Friday, February 20, 2026

The UC Santa Barbara Department of Electrical & Computer Engineering (ECE) recently honored Distinguished Professor B.S. Manjunath, known for his transformative research on computer vision and neural networks, by naming him the first Frank Koenig Distinguished Chair in Signals and Systems. Established through a generous gift from Frank Koenig (MS ‘85) a prominent electrical engineer and the named inventor on seven patents, the chair supports excellence in computer and electrical engineering at the university that provided the foundation for Koenig’s own career in electrical engineering.

“I am very grateful for the recognition, and I also view this chair as a sign of confidence in the ECE department and what it is doing in terms of long-term work and sustaining curiosity, which is, of course, what all research is about,” Manjunath said.
Vision and machine learning, Manjunath noted, have been unusually powerful forces in his career because of the challenges and potential rewards the field offers. “If we can’t represent, search, compare, and reason over visual data at scale, then a lot of scientific information remains effectively inaccessible,” he said. “Vision is a hard problem, because visual data is noisy, and context-dependent, while also being incredibly rich. And because visual data shows up everywhere, advances in visual  representation and analysis tend to have outsized impact.”

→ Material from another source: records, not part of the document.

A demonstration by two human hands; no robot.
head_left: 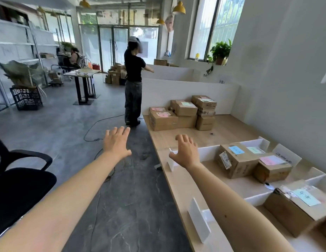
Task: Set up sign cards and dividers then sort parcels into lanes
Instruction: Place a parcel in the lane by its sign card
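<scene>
Head view: left hand (117, 142) spread empty over grey floor (67, 124), right hand (186, 151) loose, empty above pale wooden table (231, 128), boxy cardboard parcels (238, 160) at its three o'clock.

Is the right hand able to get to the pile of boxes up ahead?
Probably, with a step forward. The right hand is open and empty, and nothing on the table blocks the way to the pile of boxes.

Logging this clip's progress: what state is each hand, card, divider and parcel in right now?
Left hand: open, empty, over the floor.
Right hand: open, empty, over the table edge.
Near card: upright at the table edge.
Far card: upright, beside the right hand.
Dividers: upright, forming lanes.
Lane parcels: closed, labelled.
Parcel stack: closed, outside the lanes.
</scene>
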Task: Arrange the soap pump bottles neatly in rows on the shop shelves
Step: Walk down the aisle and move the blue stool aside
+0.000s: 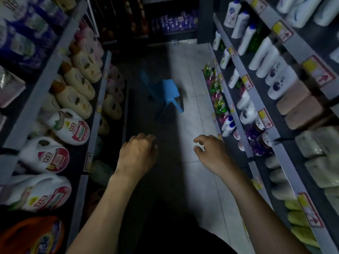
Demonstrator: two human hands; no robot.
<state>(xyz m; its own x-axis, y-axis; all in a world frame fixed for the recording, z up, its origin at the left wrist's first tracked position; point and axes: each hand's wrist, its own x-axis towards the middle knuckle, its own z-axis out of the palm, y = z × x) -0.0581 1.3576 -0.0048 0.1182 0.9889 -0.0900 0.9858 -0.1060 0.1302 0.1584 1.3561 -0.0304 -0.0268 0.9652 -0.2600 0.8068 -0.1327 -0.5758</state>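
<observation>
Head view: both hands hang over the aisle floor [198, 110], empty. Left hand [136, 154] fingers curled loosely, right hand [211, 153] fingers half open. Pump bottles [256, 142] sit on the shelf just right of the right hand, not touched.

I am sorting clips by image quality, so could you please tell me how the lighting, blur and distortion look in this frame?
Head view: dim overall, with one pale lit strip on the floor tiles beside deep shadow; the blue chair is smeared by motion blur; wide-angle distortion splays both shelf edges outward; the left hand and right hand are empty, fairly sharp but underexposed.
</observation>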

In Manjunath’s work, that impact spans fields. From helping clinicians interpret brain imaging for disorders such as normal pressure hydrocephalus, to enabling the Smithsonian to analyze vast digital collections, to supporting materials scientists in understanding microstructures in next-generation materials, the common thread is turning visual data into usable knowledge.

With this endowment, Koenig said, he hopes to support the education of the coming generation of engineers and scientists, believing that contributions “at this scale likely generate a disproportionately high payback. The choice to endow this specific chair comes from [my desire to] honor what I'm familiar with and grateful to,” said Koenig, who, during his career, specialized in signal processing, analog-circuit design, and system integration. “I’m beyond happy with where I see this going.”

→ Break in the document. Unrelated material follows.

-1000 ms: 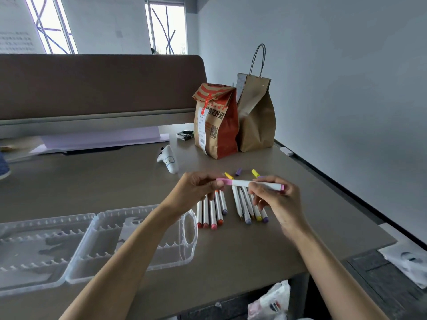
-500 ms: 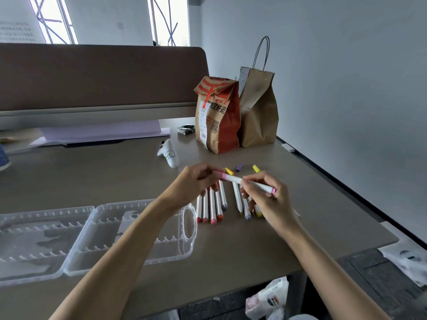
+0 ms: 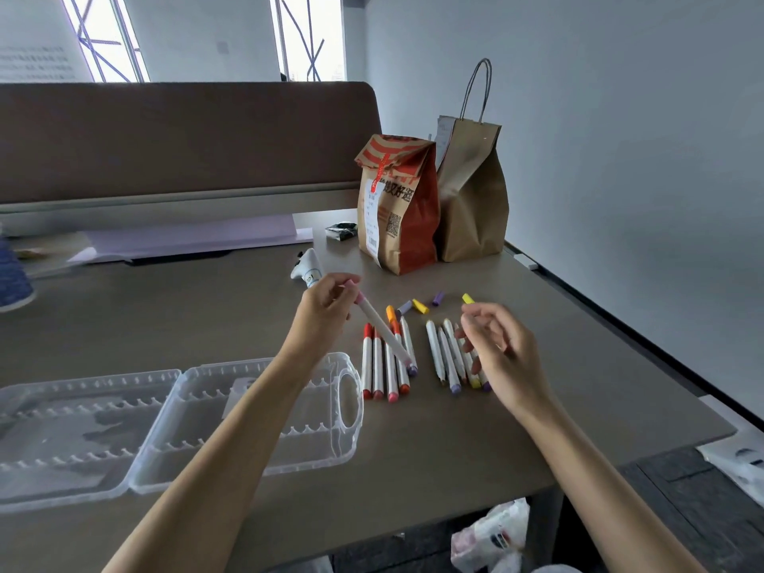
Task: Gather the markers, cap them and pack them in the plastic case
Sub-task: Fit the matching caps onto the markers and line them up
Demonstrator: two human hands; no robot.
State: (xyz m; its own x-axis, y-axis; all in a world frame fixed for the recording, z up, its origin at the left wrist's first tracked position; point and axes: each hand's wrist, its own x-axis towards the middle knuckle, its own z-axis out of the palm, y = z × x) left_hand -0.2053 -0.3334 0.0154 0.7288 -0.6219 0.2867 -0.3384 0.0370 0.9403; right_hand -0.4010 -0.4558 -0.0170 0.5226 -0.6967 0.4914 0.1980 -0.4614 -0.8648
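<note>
Pink-capped, one marker (image 3: 384, 330) is pinched near its upper end by the left hand (image 3: 324, 316), slanting over the red markers (image 3: 377, 366). The right hand (image 3: 504, 357) is held loosely spread and empty. So light a pinch could let it be dropped, scattering the loose caps (image 3: 419, 306). The open plastic case (image 3: 194, 390) lies left on a grey-brown desk (image 3: 454, 448). Paper bags (image 3: 397, 208) are stood by a pale wall.

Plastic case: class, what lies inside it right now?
Both open halves of the plastic case show only empty ridged slots. The left forearm covers a strip of one half, so that part stays unseen.
</note>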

At a ceremony to commemorate the new endowed chair, held last month, Manjunath spoke about his research on scalable visual intelligence, pursued in collaboration with researchers and students in his department and across the university. The ceremony included remarks from Koenig, Umesh Mishra, dean of The Robert Mehrabian College of Engineering, and ECE chair, Luke Theogarajan.

“Professor Manjunath is an international leader in image analysis. And not only does he do exemplary research, he also bridges the gap between that research and commercial products,” Mishra said. “What’s really impressive is that, alongside this work, he has mentored fifty-three PhD students and more than one hundred fifty undergraduates, sharing his knowledge and insights with future engineers across disciplines at our campus.”

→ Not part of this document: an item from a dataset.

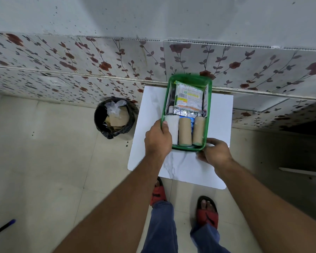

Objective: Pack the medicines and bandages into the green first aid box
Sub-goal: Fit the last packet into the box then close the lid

At the Vision Research Lab, Manjunath and his colleagues develop algorithms and systems in computer vision, machine learning, and image processing. Their work spans applications from digital libraries and remote sensing to materials science and the life sciences, and has made foundational contributions to image retrieval, feature extraction, segmentation, and scalable image informatics. Manjunath is the creator of BisQue, a reproducible, web-based scientific image analytics platform that has transformed how researchers visualize, analyze, and collaborate on complex multimodal imaging data. He is also a co-founder of Mayachitra, a company established to translate research advances into real-world systems, where his team develops advanced technologies for multimodal data analysis and cybersecurity. 

Manjunath is a Fellow of the Institute of Electrical and Electronics Engineers (IEEE), the Association for Computing Machinery, the National Academy of Inventors, and the American Institute for Medical and Biological Engineers. In 2020, he received the prestigious Edward J. McCluskey Technical Achievement Award from the IEEE Computer Society for his work in image search retrieval, and bio-image informatics. He is the author of more than 350 peer-reviewed publications and holds 29 U.S. patents. In 2025, he received the Outstanding Graduate Mentor Award from the UCSB Academic Senate. 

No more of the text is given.